Copy out exactly, from the entries that follow, the line holding "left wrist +", the line holding "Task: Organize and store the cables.", and all lines between them, but no pictures.

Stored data

——

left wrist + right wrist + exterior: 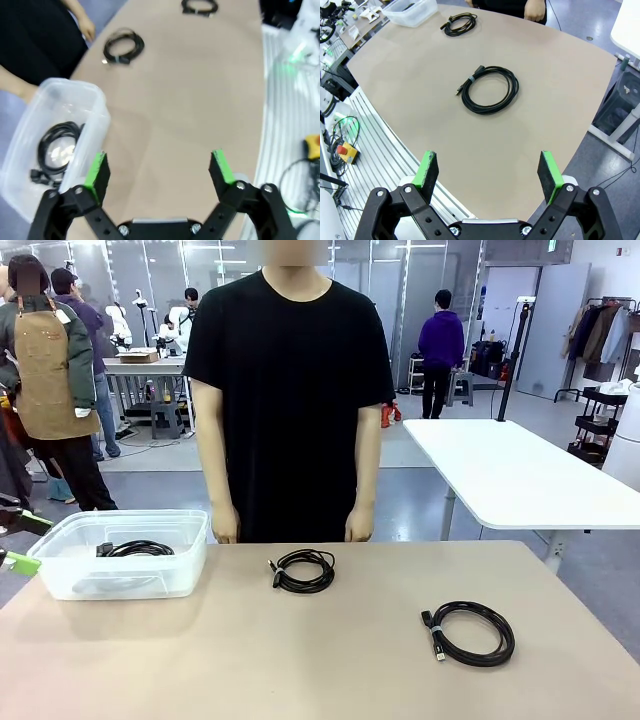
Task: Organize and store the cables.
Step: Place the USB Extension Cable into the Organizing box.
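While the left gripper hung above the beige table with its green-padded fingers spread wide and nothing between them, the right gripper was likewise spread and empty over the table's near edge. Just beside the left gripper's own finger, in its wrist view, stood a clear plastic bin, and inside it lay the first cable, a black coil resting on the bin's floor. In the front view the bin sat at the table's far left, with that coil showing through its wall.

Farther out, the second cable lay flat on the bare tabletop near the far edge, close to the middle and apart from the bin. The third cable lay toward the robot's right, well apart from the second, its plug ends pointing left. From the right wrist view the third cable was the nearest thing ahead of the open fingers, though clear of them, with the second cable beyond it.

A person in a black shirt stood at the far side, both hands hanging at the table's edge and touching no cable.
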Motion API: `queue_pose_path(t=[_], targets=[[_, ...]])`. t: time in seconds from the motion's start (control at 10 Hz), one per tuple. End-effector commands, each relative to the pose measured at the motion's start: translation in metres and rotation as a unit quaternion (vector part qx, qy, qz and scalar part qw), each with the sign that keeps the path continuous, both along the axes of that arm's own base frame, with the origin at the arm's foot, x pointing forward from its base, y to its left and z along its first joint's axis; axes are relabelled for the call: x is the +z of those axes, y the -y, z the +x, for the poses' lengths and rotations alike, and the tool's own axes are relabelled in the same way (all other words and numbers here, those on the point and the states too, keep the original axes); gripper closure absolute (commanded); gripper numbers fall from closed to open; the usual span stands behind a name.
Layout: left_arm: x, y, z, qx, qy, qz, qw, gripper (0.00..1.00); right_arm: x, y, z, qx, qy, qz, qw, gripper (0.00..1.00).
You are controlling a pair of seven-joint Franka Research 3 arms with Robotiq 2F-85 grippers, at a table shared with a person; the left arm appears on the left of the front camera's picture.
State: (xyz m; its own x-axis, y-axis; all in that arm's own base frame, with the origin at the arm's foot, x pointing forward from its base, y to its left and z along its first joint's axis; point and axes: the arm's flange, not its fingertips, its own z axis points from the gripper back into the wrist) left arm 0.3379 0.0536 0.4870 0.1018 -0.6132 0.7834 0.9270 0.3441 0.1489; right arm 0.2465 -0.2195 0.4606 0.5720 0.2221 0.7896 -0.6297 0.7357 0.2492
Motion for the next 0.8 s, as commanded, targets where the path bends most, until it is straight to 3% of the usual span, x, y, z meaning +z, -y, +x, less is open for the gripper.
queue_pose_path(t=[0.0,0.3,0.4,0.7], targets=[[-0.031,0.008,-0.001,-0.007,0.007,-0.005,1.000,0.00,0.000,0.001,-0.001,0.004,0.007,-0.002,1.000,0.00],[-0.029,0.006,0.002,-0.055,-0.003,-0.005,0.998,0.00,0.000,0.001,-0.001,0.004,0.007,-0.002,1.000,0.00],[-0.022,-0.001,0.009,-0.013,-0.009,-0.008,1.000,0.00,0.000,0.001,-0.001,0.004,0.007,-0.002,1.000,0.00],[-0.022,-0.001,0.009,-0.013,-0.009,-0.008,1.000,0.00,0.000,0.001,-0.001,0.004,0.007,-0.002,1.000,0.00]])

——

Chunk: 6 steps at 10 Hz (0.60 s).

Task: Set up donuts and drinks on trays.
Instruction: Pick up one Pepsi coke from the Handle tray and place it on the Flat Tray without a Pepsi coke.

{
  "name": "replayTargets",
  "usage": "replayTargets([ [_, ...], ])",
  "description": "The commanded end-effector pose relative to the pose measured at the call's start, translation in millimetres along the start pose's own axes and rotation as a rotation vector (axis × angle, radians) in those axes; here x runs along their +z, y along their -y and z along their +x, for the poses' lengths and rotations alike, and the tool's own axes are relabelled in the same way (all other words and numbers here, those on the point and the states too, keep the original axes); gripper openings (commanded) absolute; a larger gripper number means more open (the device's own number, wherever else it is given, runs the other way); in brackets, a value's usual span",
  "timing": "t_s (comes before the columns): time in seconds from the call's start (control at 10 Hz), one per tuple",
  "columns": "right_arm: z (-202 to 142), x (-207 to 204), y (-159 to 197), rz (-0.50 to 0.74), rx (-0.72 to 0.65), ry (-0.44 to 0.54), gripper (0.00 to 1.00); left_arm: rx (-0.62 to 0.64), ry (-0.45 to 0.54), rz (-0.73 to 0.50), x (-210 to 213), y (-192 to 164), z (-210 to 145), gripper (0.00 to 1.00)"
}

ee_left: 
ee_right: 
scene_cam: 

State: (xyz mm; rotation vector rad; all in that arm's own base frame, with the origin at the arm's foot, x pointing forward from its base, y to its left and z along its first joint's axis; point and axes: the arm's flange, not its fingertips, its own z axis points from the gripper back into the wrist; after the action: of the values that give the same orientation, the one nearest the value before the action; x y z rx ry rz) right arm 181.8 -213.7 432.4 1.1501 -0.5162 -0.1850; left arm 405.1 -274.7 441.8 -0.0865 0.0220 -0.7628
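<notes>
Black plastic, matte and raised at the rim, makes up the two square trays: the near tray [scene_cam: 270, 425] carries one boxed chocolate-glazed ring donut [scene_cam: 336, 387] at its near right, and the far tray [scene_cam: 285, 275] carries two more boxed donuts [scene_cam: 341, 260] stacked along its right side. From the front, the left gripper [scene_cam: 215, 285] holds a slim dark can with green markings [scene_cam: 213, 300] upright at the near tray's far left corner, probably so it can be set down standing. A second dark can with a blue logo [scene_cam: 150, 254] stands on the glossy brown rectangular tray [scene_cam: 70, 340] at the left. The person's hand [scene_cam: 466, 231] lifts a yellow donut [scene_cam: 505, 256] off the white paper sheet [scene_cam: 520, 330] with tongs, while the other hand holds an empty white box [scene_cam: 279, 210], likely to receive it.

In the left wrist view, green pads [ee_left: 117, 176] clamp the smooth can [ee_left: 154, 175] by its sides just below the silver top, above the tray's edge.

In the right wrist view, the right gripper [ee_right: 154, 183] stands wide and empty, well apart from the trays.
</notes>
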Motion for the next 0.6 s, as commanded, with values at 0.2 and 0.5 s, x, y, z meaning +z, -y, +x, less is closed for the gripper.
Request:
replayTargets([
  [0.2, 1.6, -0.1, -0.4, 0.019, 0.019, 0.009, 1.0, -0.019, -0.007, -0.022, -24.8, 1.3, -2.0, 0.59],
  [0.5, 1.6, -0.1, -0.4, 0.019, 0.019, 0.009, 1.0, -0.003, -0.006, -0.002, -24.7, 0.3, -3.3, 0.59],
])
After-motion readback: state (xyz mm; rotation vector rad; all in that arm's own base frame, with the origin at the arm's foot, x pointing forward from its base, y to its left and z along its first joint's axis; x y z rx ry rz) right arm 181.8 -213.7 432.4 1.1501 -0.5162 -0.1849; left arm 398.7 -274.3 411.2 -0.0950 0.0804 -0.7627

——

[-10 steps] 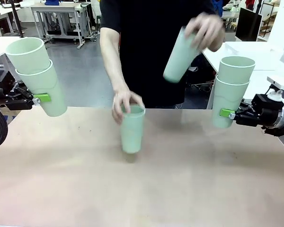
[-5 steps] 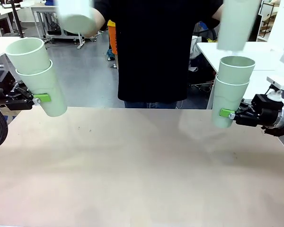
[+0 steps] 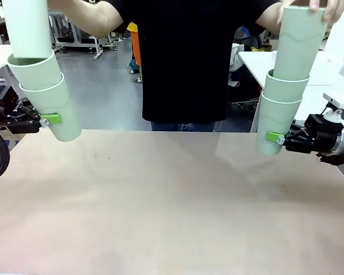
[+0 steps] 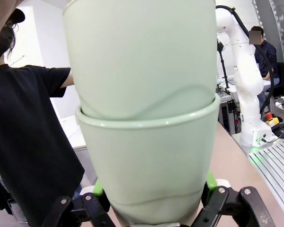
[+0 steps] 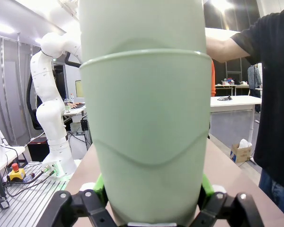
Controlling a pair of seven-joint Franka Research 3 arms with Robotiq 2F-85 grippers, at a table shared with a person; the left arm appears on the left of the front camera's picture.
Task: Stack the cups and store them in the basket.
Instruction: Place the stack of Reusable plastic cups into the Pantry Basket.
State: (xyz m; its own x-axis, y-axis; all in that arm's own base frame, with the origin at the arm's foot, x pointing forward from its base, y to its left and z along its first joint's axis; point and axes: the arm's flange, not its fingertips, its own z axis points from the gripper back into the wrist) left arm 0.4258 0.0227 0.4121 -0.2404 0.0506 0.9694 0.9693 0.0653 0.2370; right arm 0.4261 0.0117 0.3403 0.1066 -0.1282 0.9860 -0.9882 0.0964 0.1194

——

§ **Exercise answer**
left wrist + right wrist + exterior: 
Task: Organize and store the cables.

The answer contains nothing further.